### Your assignment
Copy each line of the material below that includes the string "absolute".

### Source data
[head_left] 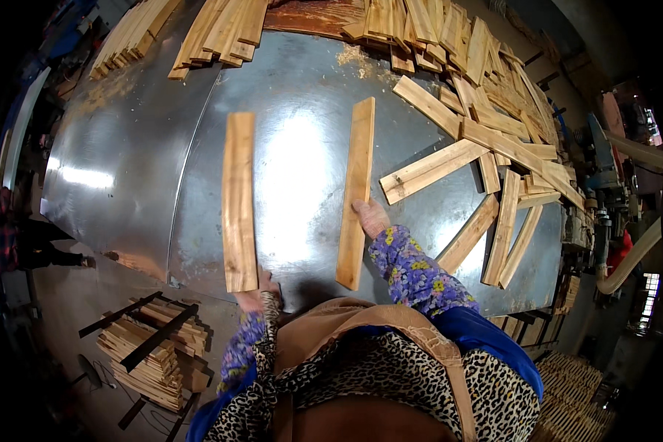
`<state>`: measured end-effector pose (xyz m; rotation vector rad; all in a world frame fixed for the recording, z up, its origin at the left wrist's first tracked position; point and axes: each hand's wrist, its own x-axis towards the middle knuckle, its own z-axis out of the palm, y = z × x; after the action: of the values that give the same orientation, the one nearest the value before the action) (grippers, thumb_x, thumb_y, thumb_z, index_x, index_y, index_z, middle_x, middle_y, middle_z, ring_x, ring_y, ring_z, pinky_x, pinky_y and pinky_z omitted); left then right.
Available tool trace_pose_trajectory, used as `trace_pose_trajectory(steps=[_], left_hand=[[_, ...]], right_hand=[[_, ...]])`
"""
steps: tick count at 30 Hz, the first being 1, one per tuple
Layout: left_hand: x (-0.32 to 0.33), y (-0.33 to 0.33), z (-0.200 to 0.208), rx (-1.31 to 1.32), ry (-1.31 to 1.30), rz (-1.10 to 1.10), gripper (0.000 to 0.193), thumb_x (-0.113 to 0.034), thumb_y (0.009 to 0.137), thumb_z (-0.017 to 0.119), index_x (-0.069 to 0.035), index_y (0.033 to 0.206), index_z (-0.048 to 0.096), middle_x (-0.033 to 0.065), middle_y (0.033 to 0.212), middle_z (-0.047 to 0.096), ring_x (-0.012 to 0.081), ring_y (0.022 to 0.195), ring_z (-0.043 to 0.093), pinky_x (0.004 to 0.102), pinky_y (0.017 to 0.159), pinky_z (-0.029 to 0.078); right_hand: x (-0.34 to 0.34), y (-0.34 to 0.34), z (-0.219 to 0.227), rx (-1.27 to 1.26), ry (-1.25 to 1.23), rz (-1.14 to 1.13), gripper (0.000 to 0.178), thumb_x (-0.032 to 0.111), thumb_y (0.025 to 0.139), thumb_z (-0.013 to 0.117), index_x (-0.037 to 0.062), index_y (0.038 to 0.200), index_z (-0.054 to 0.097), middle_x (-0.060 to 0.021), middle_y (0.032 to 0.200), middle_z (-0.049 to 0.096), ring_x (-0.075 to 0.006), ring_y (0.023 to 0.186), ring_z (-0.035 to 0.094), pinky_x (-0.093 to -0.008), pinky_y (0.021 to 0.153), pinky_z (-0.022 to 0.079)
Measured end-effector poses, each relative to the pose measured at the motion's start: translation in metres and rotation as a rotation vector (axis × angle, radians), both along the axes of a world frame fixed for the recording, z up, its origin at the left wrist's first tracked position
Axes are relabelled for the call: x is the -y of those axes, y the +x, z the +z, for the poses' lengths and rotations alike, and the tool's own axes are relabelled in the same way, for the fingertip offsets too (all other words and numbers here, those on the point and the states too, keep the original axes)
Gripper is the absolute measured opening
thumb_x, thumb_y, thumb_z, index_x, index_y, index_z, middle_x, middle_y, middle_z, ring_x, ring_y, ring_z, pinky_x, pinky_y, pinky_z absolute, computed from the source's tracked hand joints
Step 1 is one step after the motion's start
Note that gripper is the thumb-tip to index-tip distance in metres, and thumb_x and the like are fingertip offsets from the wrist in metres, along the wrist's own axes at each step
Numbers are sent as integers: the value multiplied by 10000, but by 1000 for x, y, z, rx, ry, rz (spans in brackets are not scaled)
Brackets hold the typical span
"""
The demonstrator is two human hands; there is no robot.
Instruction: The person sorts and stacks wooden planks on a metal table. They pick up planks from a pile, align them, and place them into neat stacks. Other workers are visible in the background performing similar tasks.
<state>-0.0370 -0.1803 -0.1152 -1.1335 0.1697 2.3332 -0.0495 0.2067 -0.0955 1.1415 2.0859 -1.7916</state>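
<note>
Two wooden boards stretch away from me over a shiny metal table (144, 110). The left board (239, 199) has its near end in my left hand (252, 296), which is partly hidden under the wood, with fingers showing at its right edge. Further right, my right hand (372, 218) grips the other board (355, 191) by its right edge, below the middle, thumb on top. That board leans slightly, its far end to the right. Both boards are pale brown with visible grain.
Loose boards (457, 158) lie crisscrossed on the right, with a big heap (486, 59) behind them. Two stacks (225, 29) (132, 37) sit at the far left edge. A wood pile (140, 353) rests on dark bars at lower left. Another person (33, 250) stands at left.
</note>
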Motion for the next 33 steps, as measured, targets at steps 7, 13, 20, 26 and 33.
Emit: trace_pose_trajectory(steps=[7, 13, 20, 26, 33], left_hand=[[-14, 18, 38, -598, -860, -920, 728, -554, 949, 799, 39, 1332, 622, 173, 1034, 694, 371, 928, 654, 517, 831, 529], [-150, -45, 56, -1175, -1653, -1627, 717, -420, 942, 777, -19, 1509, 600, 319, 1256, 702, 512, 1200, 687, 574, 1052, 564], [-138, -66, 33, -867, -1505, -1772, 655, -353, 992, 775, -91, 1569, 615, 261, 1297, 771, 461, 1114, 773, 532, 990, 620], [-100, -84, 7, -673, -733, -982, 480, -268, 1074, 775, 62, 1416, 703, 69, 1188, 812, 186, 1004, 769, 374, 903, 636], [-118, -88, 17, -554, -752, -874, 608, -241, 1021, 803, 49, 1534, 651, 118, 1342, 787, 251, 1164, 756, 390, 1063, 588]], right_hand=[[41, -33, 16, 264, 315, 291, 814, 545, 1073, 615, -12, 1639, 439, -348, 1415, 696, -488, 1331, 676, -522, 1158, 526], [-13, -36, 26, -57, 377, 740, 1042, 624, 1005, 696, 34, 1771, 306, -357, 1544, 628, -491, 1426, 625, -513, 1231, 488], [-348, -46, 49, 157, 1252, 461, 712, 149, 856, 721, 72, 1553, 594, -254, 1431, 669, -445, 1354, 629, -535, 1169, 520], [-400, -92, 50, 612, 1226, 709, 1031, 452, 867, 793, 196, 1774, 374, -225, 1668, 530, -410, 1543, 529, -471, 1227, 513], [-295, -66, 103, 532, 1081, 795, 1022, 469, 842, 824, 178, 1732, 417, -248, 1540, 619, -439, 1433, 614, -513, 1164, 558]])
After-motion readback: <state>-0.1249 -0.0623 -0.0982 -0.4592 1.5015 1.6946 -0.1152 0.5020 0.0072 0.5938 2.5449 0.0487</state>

### Response below
Gripper is the absolute measured opening
thumb_x, thumb_y, thumb_z, index_x, index_y, index_z, middle_x, middle_y, middle_z, ring_x, ring_y, ring_z, pinky_x, pinky_y, pinky_z absolute, computed from the source's tracked hand joints

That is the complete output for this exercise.